Rappelons une chose importante : les vélos électriques sont légalement bridés à 25 kilomètres-heure. Sur le papier, il est impossible d’aller plus vite avec une bicyclette électrifiée. Mais en oubliant deux secondes les textes de loi, Van Rysel (la filiale cyclisme de Décathlon) vient de construire le vélo électrique ultime.
À l’occasion du salon des Vélofollies, elle vient de présenter FTP². Derrière de pari fou, un prototype. Ce vélo, qui ne finira jamais sur nos routes, est capable d’atteindre la vitesse de 150 kilomètres par heure (dans certaines conditions). De quoi être en infraction sur l’autoroute. Avec le FTP², Van Rysel veut théoriquement doubler la Functional Threshold Power (vitesse maximale qu’un cycliste peut tenir pendant une heure).
Un moteur de 850 watts
Pour arriver à une telle vitesse, Van Rysel a développé un moteur hors norme. La firme utilise le Mahle M40. Spécialisé développé pour ce projet, il délivre une puissance de 850 watts pour 105 Nm de couple. À titre de comparaison, un vélo électrique traditionnel offre 250 watts.
Dans des conditions de roulage classique, le vélo devrait atteindre les 70 à 80 kilomètres par heure. Sur une légère pente descendante, il serait capable de dépasser les 150 km/h. Les ingénieurs derrière ce prototype reconnaissent néanmoins que c’est « l’endurance humaine » qui sera le premier frein de ce prototype.
Un laboratoire technique pour l’avenir
En voyant un tel vélo électrique sur scène, on peut légitimement se demander l’utilité de ce concept. Il ne verra jamais nos routes et ne fera jamais plus que quelques kilomètres dans sa vie. Alors pourquoi Décathlon a dépensé du temps et de l’argent pour concevoir ce projet ?

Pour préparer l’avenir. En poussant toutes ses connaissances à leur maximum, la firme nordiste espère trouver des technologies novatrices, qui seront utilisées par le grand public dans les prochaines années. Avec le FTP², le point le plus intéressant n’est peut-être même pas le vélo.

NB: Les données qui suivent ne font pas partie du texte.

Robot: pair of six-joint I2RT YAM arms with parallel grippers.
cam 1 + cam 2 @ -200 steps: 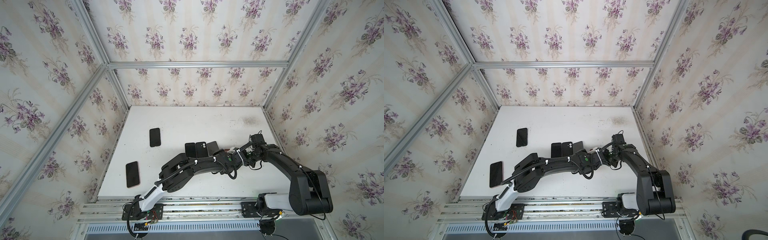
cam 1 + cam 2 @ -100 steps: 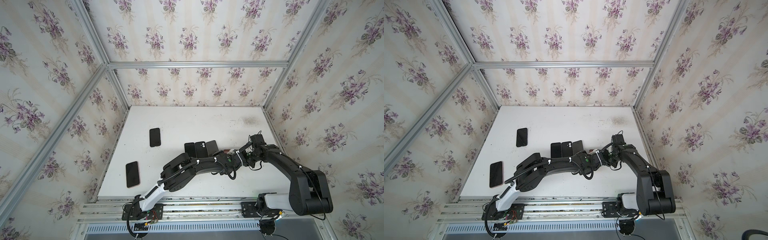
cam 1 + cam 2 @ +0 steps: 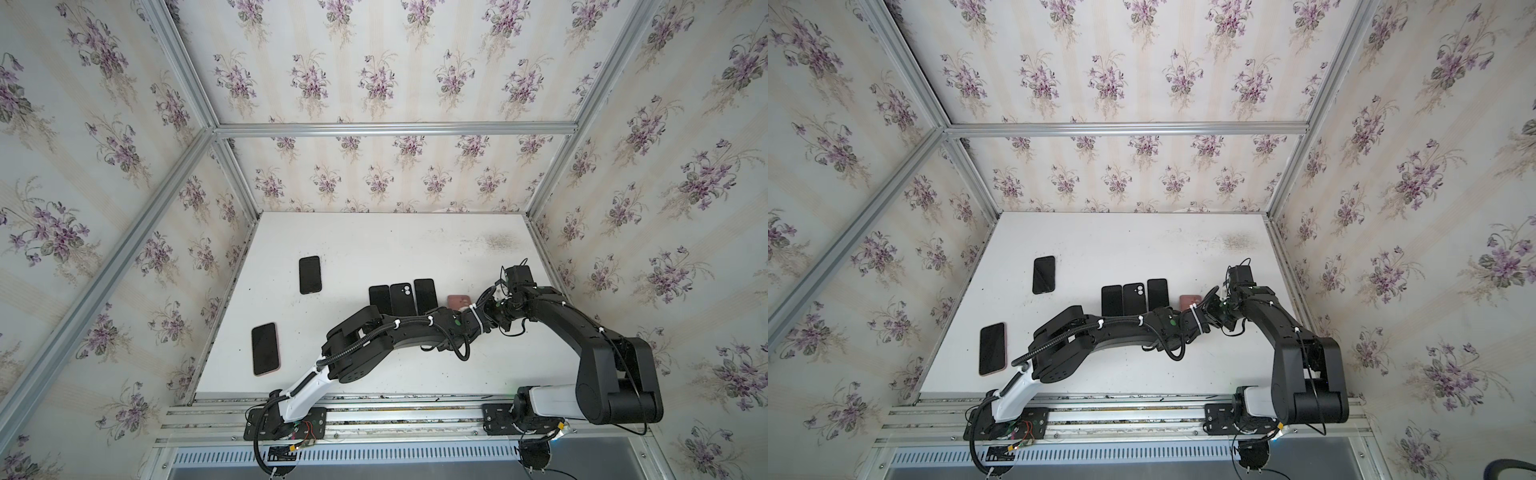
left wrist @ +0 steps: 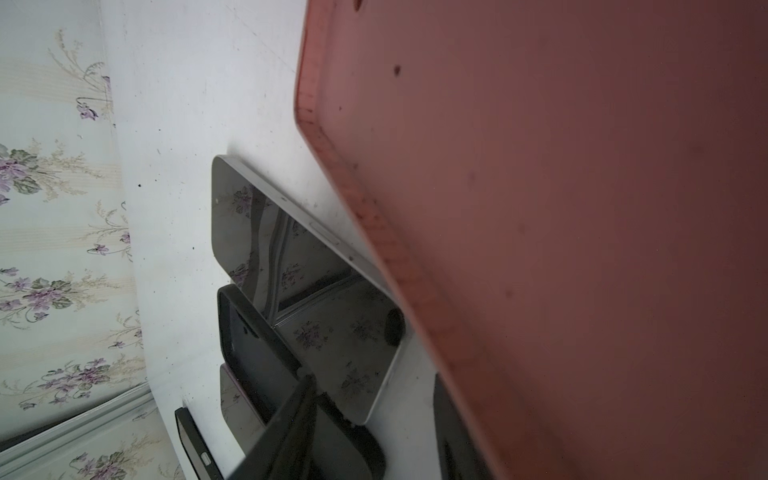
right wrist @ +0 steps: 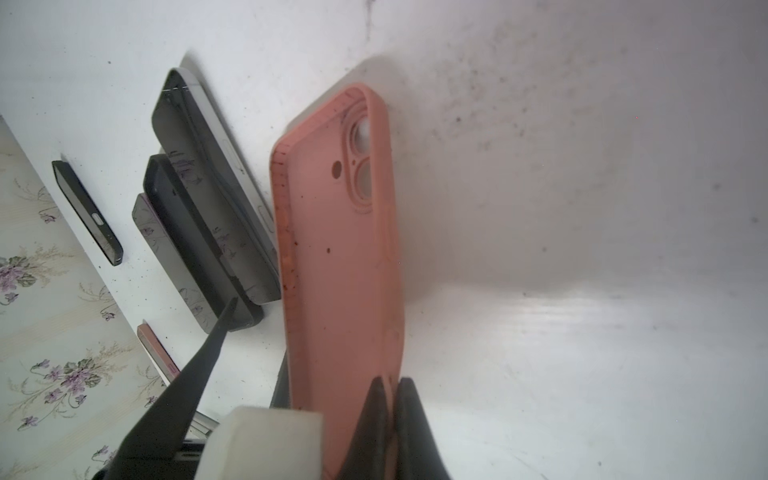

Pour ce produit d’exception, Van Rysel a mis au point des chaussures spéciales. Depuis des décennies, les cyclistes utilisent déjà des chaussures particulières pour pédaler. Elles sont équipées d’une cale sous la semelle, un système qui présente de nombreux avantages.
Mais avec le FTP², Van Rysel réinvente cette solution. La marque propose une chaussure-pédale 2 en 1. Le moyeu est directement intégré à la plaque carbone de la semelle. Les pièces intermédiaires ont disparu, la chaussure à elle seule permet de pédaler. Une évolution technique majeure, qui ne présente aujourd’hui qu’un problème pratique.
Une fois visée au pédalier, la chaussure doit être dévissée. Il faut donc l’aide d’un tiers (et une bonne trentaine de secondes) pour monter et descendre du vélo en toute sécurité. Pas la solution la plus pratique. Van Rysel explique travailler sur ce sujet en particulier pour trouver une solution.